Et Paul créa la discothèque

L'actu du CHRD — 28 août 2018
PaulPacini

Photo : Nice Matin

En décembre dernier, disparaissait sans bruit celui qui inventa quelques années après-guerre, le concept de la discothèque. Triste conjoncture : Paul Pacini quitte ce monde où les clubs eux-mêmes, ne cessent de tirer leur révérence.

Au lendemain du second conflit mondial, dans une France pourtant meurtrie par des années d’occupation, les alliés américains ont laissé quelques traces culturelles de leur passage : chewing-gums, cigarettes blondes et musique jazz. Rive gauche, les clubs attirent les jeunes en mal de rythme et de danse. Dans les caves voûtées de Saint-Germain, les musiciens jouent sur des scènes étroites tandis que la clientèle se déhanche entre les tables, sur des zones exiguës.

C’est précisément en 1947 que Paul Pacini, fils d’un chauffeur de taxi marseillais, rejoint la capitale. Il a 24 ans. Lui-même client des clubs de la rive gauche, il constate que rien ne se passe de l’autre côté de la Seine. Dans un local non loin du Grand Véfour et du Palais Royal, dans le 1er et très central arrondissement de Paris, il dégote un petit local au 18 rue de Beaujolais.

Il investit le lieu qu’il ambiance d’abord avec des musiciens qui jouent en live. Très vite, entre répertoire limité et problèmes divers et variés avec les artistes, il imagine un concept alors révolutionnaire pour faire danser le public : passer des disques plutôt que faire appel aux orchestres !
Le cabaret devient un club, il le baptise « Le plancher des Vaches ». Le succès et immédiat, au point d’inspirer quelques ambianceurs de la nuit comme Jean Castel.

Fort de sa réussite parisienne, Paul Pacini rejoint le Sud. Il choisit Cannes pour installer son premier club dont l’enseigne va essaimer par la suite : Le Whisky à Gogo. Il y accueille une clientèle grand public mais, dans la ville du Festival de cinéma le plus glamour du monde, son établissement assoira sa réputation en recevant aussi la jet set internationale : Rita Hayworth, Robert de Niro, Tina Turner, Sharon Stone… que côtoient les vedettes françaises : Serge Gainsbourg, Eddy Mitchell et bien sûr Johnny Halliday.
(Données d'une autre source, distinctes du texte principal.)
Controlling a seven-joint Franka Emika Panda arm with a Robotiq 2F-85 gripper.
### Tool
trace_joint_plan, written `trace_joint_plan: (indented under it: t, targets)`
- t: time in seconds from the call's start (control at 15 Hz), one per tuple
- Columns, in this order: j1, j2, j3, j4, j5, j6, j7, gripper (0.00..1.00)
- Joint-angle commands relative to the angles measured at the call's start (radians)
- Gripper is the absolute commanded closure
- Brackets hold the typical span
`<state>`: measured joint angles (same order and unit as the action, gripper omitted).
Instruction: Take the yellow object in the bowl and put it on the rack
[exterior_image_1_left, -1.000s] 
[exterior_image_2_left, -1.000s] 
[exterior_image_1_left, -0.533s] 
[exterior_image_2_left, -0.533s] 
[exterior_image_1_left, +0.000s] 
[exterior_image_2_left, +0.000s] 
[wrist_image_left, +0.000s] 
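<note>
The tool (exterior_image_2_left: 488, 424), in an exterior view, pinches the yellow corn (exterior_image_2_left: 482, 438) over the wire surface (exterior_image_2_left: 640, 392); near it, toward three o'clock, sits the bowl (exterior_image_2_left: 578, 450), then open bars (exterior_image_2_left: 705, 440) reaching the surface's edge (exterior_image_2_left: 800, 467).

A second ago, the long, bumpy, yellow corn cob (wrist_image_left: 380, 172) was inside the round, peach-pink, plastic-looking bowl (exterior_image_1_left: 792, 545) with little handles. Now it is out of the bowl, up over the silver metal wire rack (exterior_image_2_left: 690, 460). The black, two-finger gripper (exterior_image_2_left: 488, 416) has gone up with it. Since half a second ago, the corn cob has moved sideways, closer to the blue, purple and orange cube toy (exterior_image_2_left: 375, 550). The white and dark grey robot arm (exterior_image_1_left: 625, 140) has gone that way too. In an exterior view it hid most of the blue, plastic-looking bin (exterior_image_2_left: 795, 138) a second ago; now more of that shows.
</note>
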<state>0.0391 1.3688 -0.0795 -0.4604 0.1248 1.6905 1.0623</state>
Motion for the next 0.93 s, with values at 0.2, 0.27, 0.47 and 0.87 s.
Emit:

On le surnomme bien vite « Le pape des nuits cannoises ». C’est au Whisky à Gogo qu’est née la notion de base du mix quand, s’apercevant qu’entre deux disques il y a toujours un blanc qui interrompt la danse, Paul Pacini se fait souffler par son disquaire l’idée d’acquérir une seconde platine pour enchaîner les morceaux !

Pendant ce temps, à Paris, en ce début des années 50, les clubs sont pleins à craquer. Agée d’un peu plus de 20 ans, une petite rousse, fille d’un immigré de Pologne, invite celui qu’elle appelle « Monsieur Paul » à implanter l’enseigne du désormais très réputé Whisky à Gogo à Paris. Il suit le conseil et confie le club à celle qui avant de devenir Reine de la nuit sera d’abord tout à la fois videur, dame pipi, vestiaire, barmaid ou encore dj : Régine. Jusqu’en 1956, elle passera ses nuits rue de Beaujolais avant d’ouvrir son premier Chez Régine rue du Four, de retour sur la rive gauche. Quant au Whisky à Gogo, il deviendra quelques années plus tard et jusqu’en 2016 le Club 18, dédié à la clientèle gay, alors fortement attirée par les établissements de la rue Sainte-Anne avant d’aller s’acoquiner dans les jardins des Tuileries…

A Paris, viendra le temps de l’Alcazar puis à Cannes, celui du Studio Circus, et le succès est toujours au rendez-vous. Paul Pacini imagine le jour ce que sera la nuit et parallèlement, participe au lancement du MIDEM, à celui de Cannes Radio et porte l’inscription des Iles du Lérins au patrimoine mondial de l’UNESCO.

Il décède aux Adrets dans le massif varois de l’Esterel en décembre 2017, quelques jours après son ami Johnny, aux côtés de sa fidèle compagne Helen. A 94 ans, il emporte avec lui une idée de génie qui, dans son concept initial, a elle aussi, bien vieilli. Aujourd’hui, la nuit offre un nouveau visage : elle appartient aux djs internationaux, aux rois de la nuit investisseurs plus que noceurs ou encore aux organisateurs de festivals, en attendant un nouveau Paul Pacini.